Advertisement

Scott Bilas Generic Handle-Based Resource Manager

Started by January 24, 2021 12:30 PM
14 comments, last by Shaarigan 3 years, 11 months ago

Hi,

I have been working through the article ‘Gem: A Generic Handle-Based Resource Manager’ by Scott Bilas trying to understand and implement the resource handle system in C++. There are some points in the article that I'm having trouble understanding:

  1. What does Acquire do (provide access to the actual handle contents?) and how is it different from dereference?
  2. What is the purpose of the NameIndex map and why is this useful in GetTexture?
  3. What does GetTexture do exactly? In particular the !tex->load if-statement block.
  4. Is the HandleMgr the cache and the TextureMgr the store, in resource manager terminology?

Thanks.

Not read the entire article, but from the code:

Acquire pulls an entry from the free list, and (re-)initializes to blank, so looks like the equivalent of “malloc” to me, making a new handle. Dereference returns the base pointer to the data from a valid handle, it seems.

“typedef std::map <std::string, HTexture, istring_less > NameIndex;” NameIndex maps a string (name of the texture I think) to a texture handle.

tex→load(..) calls the ‘load’ method of tex, which likely tries to load the texture, and return a boolean value about the result. The “!” inverts the returned result, thus the “if” likely holds if loading fails.

HandleMgr is a class template, ie a generic blue-print for handle managers. TextureMgr is an example manager for textures, where “typedef HandleMgr <Texture, HTexture> HTextureMgr;” says HTextureMgr is the “real” manager, and it adds some wrapper functions to make using it simpler, and also implements loading I see:

bool TextureMgr::Texture :: Load( const std::string& name )
{
    m_Name = name;
    // ... [ load texture from file system, return false on failure ]
    return ( true /* or false on error */ );
}

Advertisement

@Alberth Thanks for the reply. I've written up my thoughts on what each of the problematic functions does. What do you think?

Acquire()

If the free list is empty

- index stores the last magic number on the magic numbers vector m_MagicNumbers.
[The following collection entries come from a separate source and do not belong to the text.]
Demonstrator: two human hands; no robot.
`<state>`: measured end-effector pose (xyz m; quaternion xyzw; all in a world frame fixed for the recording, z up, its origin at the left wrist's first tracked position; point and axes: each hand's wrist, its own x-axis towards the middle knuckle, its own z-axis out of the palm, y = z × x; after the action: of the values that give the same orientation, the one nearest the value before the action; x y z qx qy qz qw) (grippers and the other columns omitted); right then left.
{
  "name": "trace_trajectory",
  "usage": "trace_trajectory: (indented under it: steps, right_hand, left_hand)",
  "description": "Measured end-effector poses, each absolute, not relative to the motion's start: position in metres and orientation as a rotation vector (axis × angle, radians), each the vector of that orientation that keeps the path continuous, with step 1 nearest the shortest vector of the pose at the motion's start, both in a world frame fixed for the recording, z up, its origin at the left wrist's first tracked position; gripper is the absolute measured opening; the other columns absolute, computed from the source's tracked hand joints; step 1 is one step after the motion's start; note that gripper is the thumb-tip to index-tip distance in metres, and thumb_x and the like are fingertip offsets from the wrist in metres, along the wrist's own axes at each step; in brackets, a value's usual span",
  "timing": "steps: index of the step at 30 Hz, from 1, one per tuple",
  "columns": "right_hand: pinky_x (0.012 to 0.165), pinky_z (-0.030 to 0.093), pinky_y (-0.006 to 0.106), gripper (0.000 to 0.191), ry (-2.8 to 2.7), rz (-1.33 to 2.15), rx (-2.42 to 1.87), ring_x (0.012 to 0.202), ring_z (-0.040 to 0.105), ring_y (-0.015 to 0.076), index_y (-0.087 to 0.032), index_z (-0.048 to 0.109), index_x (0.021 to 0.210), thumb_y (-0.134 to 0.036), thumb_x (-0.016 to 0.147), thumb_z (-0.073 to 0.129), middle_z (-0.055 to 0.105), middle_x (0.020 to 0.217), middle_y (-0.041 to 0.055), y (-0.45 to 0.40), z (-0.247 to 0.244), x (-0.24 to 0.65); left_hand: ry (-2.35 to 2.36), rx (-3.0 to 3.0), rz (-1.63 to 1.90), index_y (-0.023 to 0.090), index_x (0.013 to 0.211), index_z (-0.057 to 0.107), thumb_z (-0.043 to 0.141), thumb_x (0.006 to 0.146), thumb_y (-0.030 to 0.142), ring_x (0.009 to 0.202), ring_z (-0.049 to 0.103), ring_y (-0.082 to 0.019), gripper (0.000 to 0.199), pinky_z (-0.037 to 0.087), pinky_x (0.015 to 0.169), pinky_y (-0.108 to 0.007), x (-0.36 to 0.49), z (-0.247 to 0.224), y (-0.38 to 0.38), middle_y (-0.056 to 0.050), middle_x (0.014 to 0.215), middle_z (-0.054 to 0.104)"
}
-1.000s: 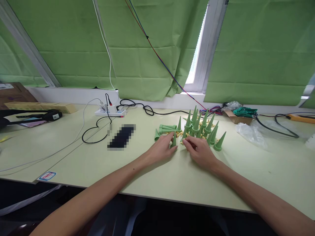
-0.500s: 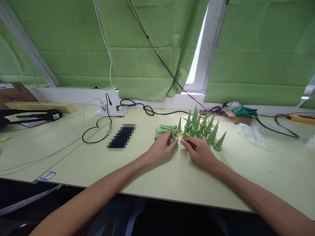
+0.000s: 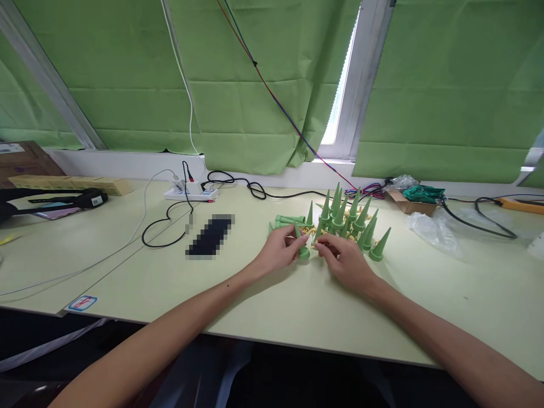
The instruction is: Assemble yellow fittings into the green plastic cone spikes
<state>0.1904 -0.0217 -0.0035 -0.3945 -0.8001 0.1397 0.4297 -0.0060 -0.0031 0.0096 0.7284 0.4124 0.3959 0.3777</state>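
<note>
My left hand (image 3: 275,250) is closed around a green cone-shaped spike (image 3: 303,253), whose round base shows below the fingers. Just to its right, my right hand (image 3: 347,259) pinches a small yellowish piece (image 3: 315,245), mostly covered by the fingertips. Behind both hands stands a cluster of green cone-shaped spikes (image 3: 339,216), points up. A few more green spikes (image 3: 289,220) lie on their sides beyond my left hand. Small yellow parts (image 3: 307,230) are scattered among them, partly hidden by the hands.
A blurred-out dark object (image 3: 210,237) lies left of my hands on the table (image 3: 263,306). A white power strip (image 3: 191,191) with black cables stands near the wall. Clear plastic bags (image 3: 436,233) and a small cardboard box (image 3: 411,203) lie to the right.
My left hand has shifted slightly, uncovering more of the held spike's base. My right hand stays nearly in place, still pinching.
</note>
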Motion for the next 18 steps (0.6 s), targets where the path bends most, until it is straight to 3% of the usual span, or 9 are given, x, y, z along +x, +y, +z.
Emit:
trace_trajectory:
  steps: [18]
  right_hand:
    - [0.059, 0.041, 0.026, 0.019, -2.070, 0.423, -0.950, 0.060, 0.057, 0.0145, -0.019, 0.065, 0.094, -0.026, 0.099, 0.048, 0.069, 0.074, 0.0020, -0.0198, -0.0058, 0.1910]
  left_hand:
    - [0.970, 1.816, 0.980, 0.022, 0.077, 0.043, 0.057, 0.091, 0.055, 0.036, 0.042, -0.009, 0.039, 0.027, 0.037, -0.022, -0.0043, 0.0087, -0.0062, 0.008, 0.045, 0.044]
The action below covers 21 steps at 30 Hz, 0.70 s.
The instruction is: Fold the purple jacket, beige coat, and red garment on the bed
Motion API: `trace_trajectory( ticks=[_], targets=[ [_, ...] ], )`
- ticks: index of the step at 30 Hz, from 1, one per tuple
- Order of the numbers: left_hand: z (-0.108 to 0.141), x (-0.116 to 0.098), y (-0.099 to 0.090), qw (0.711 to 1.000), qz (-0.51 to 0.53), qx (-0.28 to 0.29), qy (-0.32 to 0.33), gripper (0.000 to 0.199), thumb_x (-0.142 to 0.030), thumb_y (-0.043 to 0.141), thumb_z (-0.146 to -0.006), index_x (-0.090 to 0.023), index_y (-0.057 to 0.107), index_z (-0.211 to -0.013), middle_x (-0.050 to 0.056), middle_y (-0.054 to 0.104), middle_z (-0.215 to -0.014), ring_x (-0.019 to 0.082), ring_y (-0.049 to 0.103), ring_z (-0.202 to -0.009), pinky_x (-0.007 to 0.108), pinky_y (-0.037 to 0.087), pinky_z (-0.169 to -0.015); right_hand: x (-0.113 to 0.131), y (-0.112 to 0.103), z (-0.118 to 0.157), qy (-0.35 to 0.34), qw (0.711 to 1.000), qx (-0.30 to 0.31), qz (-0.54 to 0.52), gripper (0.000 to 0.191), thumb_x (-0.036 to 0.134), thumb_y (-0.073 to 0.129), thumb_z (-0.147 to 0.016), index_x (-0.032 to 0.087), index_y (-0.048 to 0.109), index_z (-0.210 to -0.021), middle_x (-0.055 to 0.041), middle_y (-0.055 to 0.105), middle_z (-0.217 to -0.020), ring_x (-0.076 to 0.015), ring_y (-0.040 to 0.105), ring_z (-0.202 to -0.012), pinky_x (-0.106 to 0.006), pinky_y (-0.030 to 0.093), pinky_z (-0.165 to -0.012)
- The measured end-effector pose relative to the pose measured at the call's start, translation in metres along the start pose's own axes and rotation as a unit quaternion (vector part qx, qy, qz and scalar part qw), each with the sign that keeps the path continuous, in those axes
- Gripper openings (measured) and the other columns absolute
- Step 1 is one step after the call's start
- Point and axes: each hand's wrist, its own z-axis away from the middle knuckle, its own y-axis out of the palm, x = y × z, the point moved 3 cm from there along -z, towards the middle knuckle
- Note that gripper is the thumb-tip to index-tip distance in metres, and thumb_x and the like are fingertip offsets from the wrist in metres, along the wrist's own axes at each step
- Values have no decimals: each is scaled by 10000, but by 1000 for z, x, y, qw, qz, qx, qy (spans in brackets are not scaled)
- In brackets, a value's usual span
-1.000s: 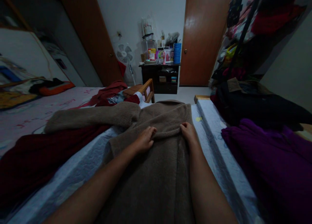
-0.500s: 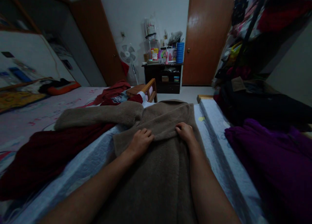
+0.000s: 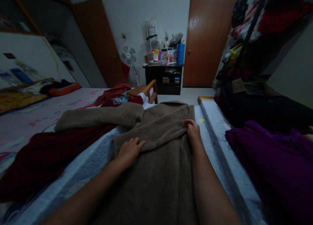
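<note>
A brown fleecy coat (image 3: 156, 179) lies spread on a pale blue mattress (image 3: 90, 156). One of its sleeves is folded across the upper part, while the other stretches out to the left over dark red cloth. My left hand (image 3: 129, 150) rests palm down on the folded sleeve near its cuff, fingers spread a little. Near the coat's right edge, my right hand (image 3: 192, 128) has its fingers curled at the sleeve's shoulder end; whether they pinch the fabric is hard to tell.
Dark red cloth (image 3: 46, 156) lies at the left, beside a pink patterned bed (image 3: 61, 104). Purple clothing (image 3: 271, 153) and a dark clothes pile (image 3: 264, 101) are at the right. Beyond the mattress stand a wooden rail (image 3: 149, 88), a fan (image 3: 129, 55) and a black cabinet (image 3: 158, 78).
My left hand has slid left and slightly nearer along the sleeve. My right hand has shifted right and a little farther away. The folded sleeve's lower edge has moved slightly nearer.
</note>
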Motion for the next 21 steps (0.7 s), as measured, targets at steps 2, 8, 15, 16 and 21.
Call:
trace_trajectory(
  ticks=[2,8,15,16,21],
  targets=[
    [5,2,-3,1000,-10,4,-10,644,-46,436,-813,-318,459,-1397,101,547,-1278,291,526,-1111,420,438,-857,-6,-4,-2,22,999,-34,9,520,124,319,-715,108,661,-1108,-100,706,-1063,-192,641,-993,-298,489,-902],
    [8,8,-25,998,-21,-55,-31,434,-86,384,-882,-259,631,-1194,93,631,-1154,290,539,-1057,421,433,-832,-8,5,2,-3,999,11,38,537,77,373,-672,145,671,-1113,-75,696,-1116,-181,623,-1055,-304,457,-976],
    [12,17,-49,988,11,-143,-57,507,-45,431,-807,-224,617,-1243,101,636,-1201,293,524,-1095,441,406,-915,-3,23,12,-61,975,98,189,455,84,400,-835,187,630,-1214,-78,538,-1403,-197,426,-1343,-374,300,-1139],
    [12,17,-45,992,34,-118,-44,513,-51,463,-781,-227,621,-1236,97,637,-1199,288,530,-1100,434,412,-919,-3,23,13,-64,967,107,222,446,110,405,-860,188,614,-1246,-84,515,-1426,-209,402,-1363,-386,298,-1141],
    [24,20,-23,980,185,-71,-26,430,-292,598,-781,-247,628,-1208,88,550,-1304,301,460,-1236,464,369,-1034,0,23,15,-57,947,118,294,447,186,408,-907,199,571,-1323,-73,465,-1475,-223,353,-1398,-381,302,-1134]
  ],
)
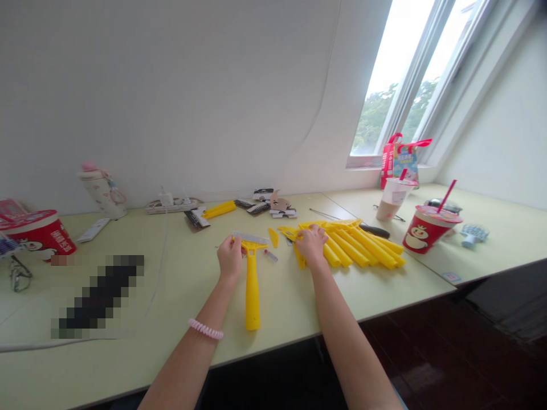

- sets the passed in Handle index to index.

- default constructs a DATA object and adds it to the end of the DATA objects vector m_UserData.

- adds the (incremented in init() magic number for the handle to m_MagicNumbers.

If the free list is not empty

- store the most recent free handle index in index.

- sets the passed in Handle index to index.

- remove the free slot from the free slot vector.

- update the m_MagicNumbers vector at index position with the new magic number.

Return the memory address for the DATA item created in m_UserData.

[Block A: If the free list is empty.]

[Block B: If the free list is not empty.]

Block A seems to give an existing handle a valid index and magic number and default DATA object and then by returning a DATA* for that handle allow the user to set its stored DATA. Block B updates the index and magic number without default initialising the DATA object.

Dereference()

- check if the index and magic number for the handle are 0, if so return null

- store the handle index

- check the index of the passed in handle doesn't index outside the bounds of the DATA vector.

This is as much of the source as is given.